## Problem description
Repeat the entries below word for word, though any picture in them should be dropped.

## Data listing
-- -- --

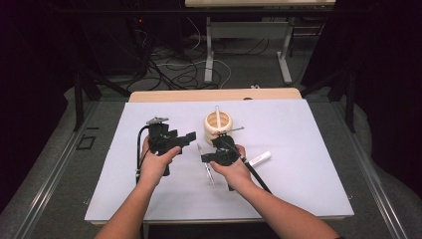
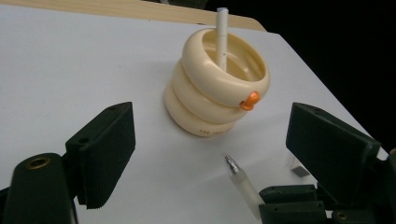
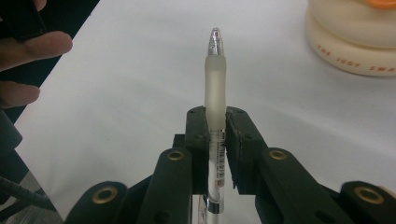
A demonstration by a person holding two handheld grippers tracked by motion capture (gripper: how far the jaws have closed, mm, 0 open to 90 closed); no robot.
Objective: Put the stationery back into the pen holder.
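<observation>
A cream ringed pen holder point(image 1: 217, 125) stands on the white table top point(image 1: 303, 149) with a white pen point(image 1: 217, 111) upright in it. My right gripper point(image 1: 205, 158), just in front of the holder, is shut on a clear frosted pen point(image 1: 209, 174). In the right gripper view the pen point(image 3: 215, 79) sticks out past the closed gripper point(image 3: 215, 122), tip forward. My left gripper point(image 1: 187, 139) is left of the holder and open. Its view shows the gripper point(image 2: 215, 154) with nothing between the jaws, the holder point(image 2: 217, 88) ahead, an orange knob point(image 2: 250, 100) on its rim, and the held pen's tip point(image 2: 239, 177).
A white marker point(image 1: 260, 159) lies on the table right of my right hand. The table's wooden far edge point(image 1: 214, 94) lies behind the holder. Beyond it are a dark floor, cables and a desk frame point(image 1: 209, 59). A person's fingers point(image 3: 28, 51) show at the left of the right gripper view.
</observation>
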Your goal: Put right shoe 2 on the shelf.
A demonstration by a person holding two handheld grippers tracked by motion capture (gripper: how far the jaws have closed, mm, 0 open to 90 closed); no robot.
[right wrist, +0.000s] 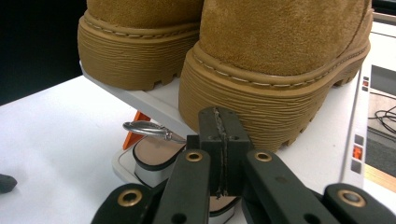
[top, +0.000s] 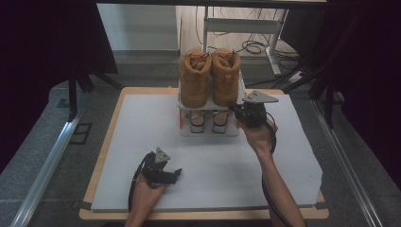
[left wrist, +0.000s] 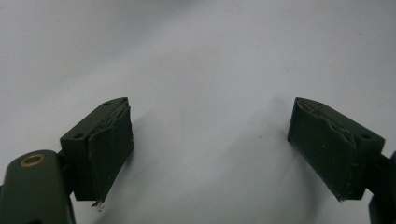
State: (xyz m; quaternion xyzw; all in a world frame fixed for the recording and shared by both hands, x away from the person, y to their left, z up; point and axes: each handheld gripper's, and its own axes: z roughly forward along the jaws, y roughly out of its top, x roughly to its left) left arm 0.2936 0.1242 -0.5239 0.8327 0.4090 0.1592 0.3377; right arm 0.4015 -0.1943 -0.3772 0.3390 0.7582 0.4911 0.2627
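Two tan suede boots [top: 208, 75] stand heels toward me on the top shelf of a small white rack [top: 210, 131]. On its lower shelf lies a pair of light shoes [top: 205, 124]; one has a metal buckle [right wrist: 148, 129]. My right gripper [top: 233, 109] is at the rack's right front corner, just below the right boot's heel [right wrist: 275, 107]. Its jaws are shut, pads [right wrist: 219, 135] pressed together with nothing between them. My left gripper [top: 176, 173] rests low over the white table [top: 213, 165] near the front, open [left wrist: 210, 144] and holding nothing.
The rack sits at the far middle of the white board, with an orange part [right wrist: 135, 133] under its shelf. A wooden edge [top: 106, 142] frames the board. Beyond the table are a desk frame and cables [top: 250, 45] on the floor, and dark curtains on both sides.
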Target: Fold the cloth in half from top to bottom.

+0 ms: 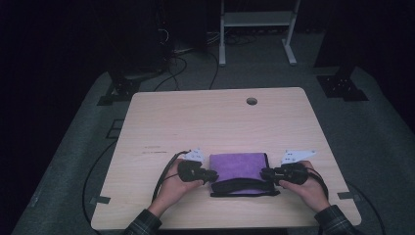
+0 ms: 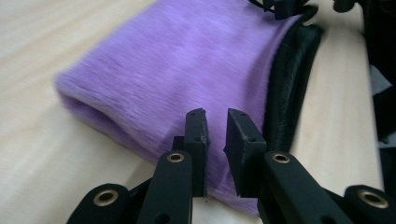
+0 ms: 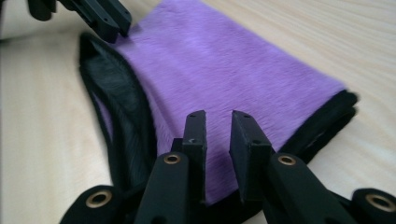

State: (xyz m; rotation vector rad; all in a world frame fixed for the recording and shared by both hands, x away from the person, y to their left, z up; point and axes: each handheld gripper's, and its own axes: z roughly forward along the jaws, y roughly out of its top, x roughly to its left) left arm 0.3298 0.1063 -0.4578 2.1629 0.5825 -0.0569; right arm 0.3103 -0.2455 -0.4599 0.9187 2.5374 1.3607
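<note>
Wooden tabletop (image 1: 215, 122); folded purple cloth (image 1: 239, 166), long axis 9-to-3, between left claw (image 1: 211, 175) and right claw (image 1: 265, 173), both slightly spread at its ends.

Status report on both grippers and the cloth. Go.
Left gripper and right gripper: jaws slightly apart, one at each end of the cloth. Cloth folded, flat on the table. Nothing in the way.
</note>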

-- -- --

## Answer section
A demonstration by a person holding two handheld grippers tracked by motion capture (gripper: how far the jaws have closed, mm, 0 open to 90 closed); no robot.
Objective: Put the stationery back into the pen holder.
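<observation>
A cream ringed pen holder point(image 1: 217, 125) stands on the white table top point(image 1: 303, 149) with a white pen point(image 1: 217, 111) upright in it. My right gripper point(image 1: 205, 158), just in front of the holder, is shut on a clear frosted pen point(image 1: 209, 174). In the right gripper view the pen point(image 3: 215, 79) sticks out past the closed gripper point(image 3: 215, 122), tip forward. My left gripper point(image 1: 187, 139) is left of the holder and open. Its view shows the gripper point(image 2: 215, 154) with nothing between the jaws, the holder point(image 2: 217, 88) ahead, an orange knob point(image 2: 250, 100) on its rim, and the held pen's tip point(image 2: 239, 177).
A white marker point(image 1: 260, 159) lies on the table right of my right hand. The table's wooden far edge point(image 1: 214, 94) lies behind the holder. Beyond it are a dark floor, cables and a desk frame point(image 1: 209, 59). A person's fingers point(image 3: 28, 51) show at the left of the right gripper view.
</observation>
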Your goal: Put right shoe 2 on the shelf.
A demonstration by a person holding two handheld grippers tracked by motion capture (gripper: how far the jaws have closed, mm, 0 open to 90 closed); no robot.
[right wrist, +0.000s] 
[top, +0.000s] 
[left wrist, +0.000s] 
State: (xyz m; quaternion xyzw; all in a world frame fixed for the recording and shared by both hands, x away from the person, y to their left, z up; point and axes: each handheld gripper's, and its own axes: z roughly forward along the jaws, y roughly out of its top, x roughly to its left) left arm 0.2936 0.1242 -0.5239 0.8327 0.4090 0.1592 0.3377; right arm 0.4015 -0.1943 -0.3772 0.3390 0.7582 0.4911 0.2627
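Two tan suede boots [top: 208, 75] stand heels toward me on the top shelf of a small white rack [top: 210, 131]. On its lower shelf lies a pair of light shoes [top: 205, 124]; one has a metal buckle [right wrist: 148, 129]. My right gripper [top: 233, 109] is at the rack's right front corner, just below the right boot's heel [right wrist: 275, 107]. Its jaws are shut, pads [right wrist: 219, 135] pressed together with nothing between them. My left gripper [top: 176, 173] rests low over the white table [top: 213, 165] near the front, open [left wrist: 210, 144] and holding nothing.
The rack sits at the far middle of the white board, with an orange part [right wrist: 135, 133] under its shelf. A wooden edge [top: 106, 142] frames the board. Beyond the table are a desk frame and cables [top: 250, 45] on the floor, and dark curtains on both sides.
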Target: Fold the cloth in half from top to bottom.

+0 ms: 
+0 ms: 
+0 ms: 

State: (xyz m; rotation vector rad; all in a world frame fixed for the recording and shared by both hands, x away from the person, y to their left, z up; point and axes: each handheld gripper's, and its own axes: z roughly forward along the jaws, y roughly out of its top, x roughly to its left) left arm 0.3298 0.1063 -0.4578 2.1629 0.5825 -0.0569; right arm 0.3103 -0.2455 -0.4599 0.9187 2.5374 1.3607
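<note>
Wooden tabletop (image 1: 215, 122); folded purple cloth (image 1: 239, 166), long axis 9-to-3, between left claw (image 1: 211, 175) and right claw (image 1: 265, 173), both slightly spread at its ends.

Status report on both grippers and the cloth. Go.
Left gripper and right gripper: jaws slightly apart, one at each end of the cloth. Cloth folded, flat on the table. Nothing in the way.
</note>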

The exercise calls for nothing further.